Initializes the search engine with all its necessary dependencies.

  • Dependencies:
    • MemoryProfile: The current configuration profile.
    • EmbeddingService: To convert text queries into vectors for semantic search.
    • VectorManager: To perform the actual vector similarity search.
    • DatabaseManager: To retrieve message content and perform keyword searches.
    • RerankerService (Optional): To refine and re-order search results for better relevance.
    • SearchCache (Optional): To cache search results and speed up repeated queries.

search(self, query: SearchQuery) -> SearchResult

This is the main public method of the class. It acts as a dispatcher, calling the appropriate internal search method based on the query.search_type.

Search Strategies

_semantic_search(self, ...)

Performs a search based on the semantic meaning of the query.

  1. Converts the query text into a vector using the EmbeddingService.
  2. Uses the VectorManager to find the most similar conversation segment vectors in the index for that channel.
  3. Retrieves the full text messages corresponding to those segments from the DatabaseManager.
  4. (Optional) If the RerankerService is enabled, it takes the initial list of messages and re-orders them based on a more fine-grained relevance calculation, improving the quality of the final results.

_keyword_search(self, ...)

Performs a traditional keyword-based search.

  1. It extracts keywords from the query text.
  2. It uses the DatabaseManager to perform a full-text search for those keywords in the messages table.
  3. It calculates a relevance score for each result based on how well it matches the keywords.

_hybrid_search(self, ...)

Combines the strengths of both semantic and keyword searches.

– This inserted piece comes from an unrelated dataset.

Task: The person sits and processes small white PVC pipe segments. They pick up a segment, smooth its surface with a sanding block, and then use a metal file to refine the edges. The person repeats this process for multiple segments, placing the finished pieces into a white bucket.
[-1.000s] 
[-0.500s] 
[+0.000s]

  1. It executes both a _semantic_search and a _keyword_search in parallel.
  2. It then intelligently merges the results from both searches, removing duplicates and combining relevance scores to produce a final, comprehensive list of results.

SearchCache Class

A simple in-memory cache with a Time-To-Live (TTL) policy. It stores the results of SearchQuery objects, using a hash of the query's parameters as the key. This significantly speeds up the system if the same or similar queries are made in quick succession.